Al Jazeera ^ | May 7th 2011 | John Terrett

Posted on 05/08/2011 12:34:35 PM PDT by Cardhu

In the United States the number of people hospitalised for prescription drug abuse has increased four hundred percent in the past ten years.

The small town of Portsmouth, Ohio is the epicentre of the problem.

Over thirty people - many in their early twenties - have died from prescription drug abuse.

One in ten babies born in Scioto County (Sy-oh-toe) last year tested positive for drugs.

Fatal overdoses have surpassed car crashes as the leading cause of accidental death in Ohio.

I met Andrea Queen, a reformed abuser at her new place of work in Portsmouth a clinic helping today's abusers.
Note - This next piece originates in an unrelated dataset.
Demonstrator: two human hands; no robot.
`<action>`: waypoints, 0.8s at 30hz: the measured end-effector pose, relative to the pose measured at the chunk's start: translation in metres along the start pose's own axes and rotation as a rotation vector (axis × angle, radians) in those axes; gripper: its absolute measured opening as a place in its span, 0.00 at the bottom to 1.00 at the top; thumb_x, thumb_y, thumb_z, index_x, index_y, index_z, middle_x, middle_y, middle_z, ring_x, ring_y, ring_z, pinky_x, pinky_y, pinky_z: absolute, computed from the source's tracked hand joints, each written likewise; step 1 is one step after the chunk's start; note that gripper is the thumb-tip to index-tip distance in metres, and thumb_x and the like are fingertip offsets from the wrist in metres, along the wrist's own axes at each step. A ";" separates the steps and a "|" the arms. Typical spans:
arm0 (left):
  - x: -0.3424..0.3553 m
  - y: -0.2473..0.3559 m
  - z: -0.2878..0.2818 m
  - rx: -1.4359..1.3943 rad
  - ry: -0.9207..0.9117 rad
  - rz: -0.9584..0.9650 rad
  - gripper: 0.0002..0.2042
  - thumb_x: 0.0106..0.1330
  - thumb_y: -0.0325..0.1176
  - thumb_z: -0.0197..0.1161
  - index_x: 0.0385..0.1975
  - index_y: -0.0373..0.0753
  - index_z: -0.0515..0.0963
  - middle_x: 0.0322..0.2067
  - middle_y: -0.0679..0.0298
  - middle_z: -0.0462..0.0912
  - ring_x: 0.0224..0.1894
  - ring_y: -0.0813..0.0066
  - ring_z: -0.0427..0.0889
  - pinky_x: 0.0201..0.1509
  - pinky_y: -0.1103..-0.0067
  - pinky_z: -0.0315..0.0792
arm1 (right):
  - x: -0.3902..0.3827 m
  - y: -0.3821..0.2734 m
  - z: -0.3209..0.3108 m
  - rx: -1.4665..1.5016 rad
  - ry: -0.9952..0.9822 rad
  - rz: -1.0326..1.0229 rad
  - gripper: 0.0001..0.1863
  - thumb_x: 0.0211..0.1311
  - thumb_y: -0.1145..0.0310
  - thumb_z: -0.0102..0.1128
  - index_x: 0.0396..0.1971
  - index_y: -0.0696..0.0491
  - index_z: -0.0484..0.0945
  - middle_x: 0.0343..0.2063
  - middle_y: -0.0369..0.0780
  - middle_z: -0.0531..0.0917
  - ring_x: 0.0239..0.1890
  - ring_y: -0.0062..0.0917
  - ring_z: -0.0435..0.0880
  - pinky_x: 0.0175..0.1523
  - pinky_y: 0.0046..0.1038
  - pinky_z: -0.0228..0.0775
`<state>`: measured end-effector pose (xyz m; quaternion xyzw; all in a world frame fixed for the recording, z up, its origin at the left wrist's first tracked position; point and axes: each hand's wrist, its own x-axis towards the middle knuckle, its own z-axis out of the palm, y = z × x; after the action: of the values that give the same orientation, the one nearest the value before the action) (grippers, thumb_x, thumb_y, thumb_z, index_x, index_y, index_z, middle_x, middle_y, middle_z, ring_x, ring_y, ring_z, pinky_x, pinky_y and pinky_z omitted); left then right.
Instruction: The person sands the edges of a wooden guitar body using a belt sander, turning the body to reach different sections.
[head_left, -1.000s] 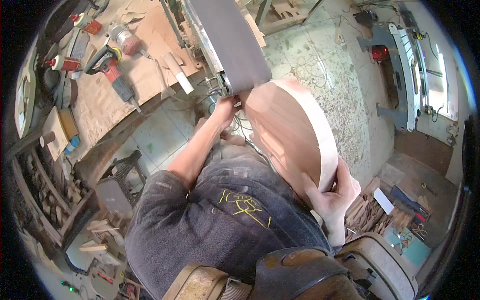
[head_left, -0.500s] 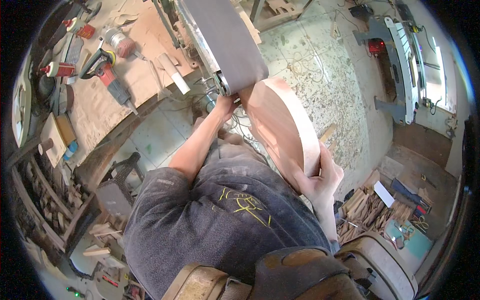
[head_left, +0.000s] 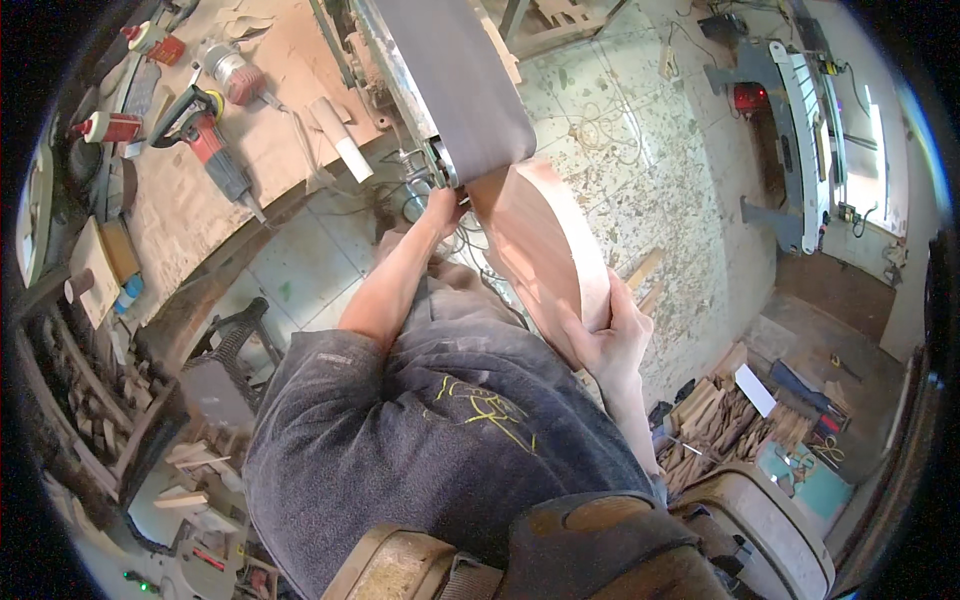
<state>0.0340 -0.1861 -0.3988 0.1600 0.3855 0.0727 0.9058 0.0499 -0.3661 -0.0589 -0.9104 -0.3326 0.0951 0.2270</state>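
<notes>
A curved wooden piece [head_left: 527, 245] with a broad pale edge is held between my two hands. Its far end presses against the rounded nose of a belt sander [head_left: 465, 90], whose grey belt runs up and away at the top. My right hand [head_left: 607, 330] grips the near end, thumb on the inner face and fingers round the outer edge. My left hand [head_left: 443, 212] is closed at the far end, just under the sander's roller; its fingertips are partly hidden behind the wood and the machine.
On the workbench [head_left: 190, 230] to the left lie a red and black angle polisher [head_left: 215, 150], a second power tool [head_left: 233, 75] and red-capped bottles [head_left: 112, 127]. A black stool [head_left: 225, 375] stands below it. Wood offcuts [head_left: 715, 415] are heaped on the floor at right.
My right hand and the near end of the wooden piece have swung left and slightly up. The far end stays against the belt, with my left hand almost in place.
</notes>
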 end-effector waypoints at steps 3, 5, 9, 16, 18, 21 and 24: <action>0.015 -0.010 -0.016 0.009 0.026 -0.040 0.17 0.75 0.42 0.46 0.56 0.42 0.75 0.50 0.65 0.78 0.49 0.70 0.74 0.53 0.70 0.68 | 0.002 0.004 0.010 0.008 -0.009 -0.002 0.31 0.49 0.62 0.75 0.52 0.59 0.76 0.34 0.48 0.87 0.36 0.35 0.89 0.41 0.30 0.79; 0.029 -0.019 -0.030 0.007 0.045 -0.057 0.18 0.75 0.42 0.46 0.55 0.42 0.75 0.49 0.65 0.78 0.48 0.71 0.74 0.52 0.71 0.68 | 0.003 0.009 0.019 0.028 -0.007 0.005 0.32 0.47 0.63 0.75 0.52 0.61 0.76 0.33 0.50 0.86 0.35 0.35 0.89 0.41 0.30 0.79; 0.035 -0.024 -0.035 0.023 0.059 -0.029 0.15 0.75 0.43 0.47 0.50 0.44 0.76 0.44 0.67 0.80 0.45 0.71 0.75 0.48 0.70 0.69 | 0.005 0.015 0.030 0.024 -0.018 -0.004 0.31 0.49 0.62 0.74 0.51 0.63 0.76 0.32 0.50 0.86 0.35 0.37 0.88 0.39 0.31 0.78; 0.054 -0.039 -0.049 -0.009 0.089 -0.008 0.12 0.73 0.44 0.49 0.41 0.46 0.77 0.37 0.68 0.81 0.37 0.72 0.76 0.43 0.73 0.69 | 0.011 0.018 0.044 -0.025 -0.050 -0.010 0.29 0.53 0.57 0.73 0.51 0.58 0.77 0.33 0.50 0.86 0.34 0.39 0.89 0.37 0.33 0.80; 0.060 -0.046 -0.061 0.008 0.103 -0.045 0.12 0.73 0.44 0.49 0.41 0.46 0.77 0.35 0.68 0.80 0.36 0.72 0.76 0.42 0.73 0.69 | 0.014 0.020 0.050 -0.035 -0.048 -0.017 0.29 0.53 0.56 0.73 0.51 0.59 0.77 0.33 0.50 0.86 0.33 0.40 0.88 0.37 0.33 0.80; 0.064 -0.057 -0.065 0.023 0.102 -0.099 0.11 0.73 0.43 0.48 0.39 0.46 0.77 0.33 0.68 0.80 0.35 0.73 0.76 0.41 0.74 0.70 | 0.019 0.022 0.052 -0.054 -0.080 0.014 0.31 0.52 0.58 0.73 0.51 0.62 0.76 0.34 0.52 0.85 0.35 0.41 0.88 0.40 0.34 0.79; 0.063 -0.068 -0.075 0.028 0.127 -0.134 0.12 0.73 0.41 0.47 0.38 0.46 0.77 0.31 0.68 0.79 0.35 0.73 0.76 0.40 0.74 0.71 | 0.028 0.017 0.053 -0.021 -0.141 0.028 0.32 0.51 0.59 0.73 0.51 0.65 0.76 0.36 0.53 0.85 0.37 0.42 0.87 0.42 0.35 0.78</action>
<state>0.0235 -0.2165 -0.5140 0.1416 0.4531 0.0167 0.8800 0.0637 -0.3404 -0.1144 -0.9084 -0.3359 0.1588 0.1920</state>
A friend told Andrea to take a prescription pill one evening - "just to get the party going," he said. It led to a habit that nearly killed her. She told me:

"This growing sense of paranoia helped convince me that I needed to take myself out of this world that killing myself would be the one way out."

Ed Hughes is the Executive Director of The Counseling Center Inc and has been charting the rise of prescription drug abuse in Ohio. He shows me a series of maps showing the counties in the State ... each one he hands me gets progressively redder in colour.

"We had high admissions for opiate addictions in 2001 and then when we look eight years later in 2009."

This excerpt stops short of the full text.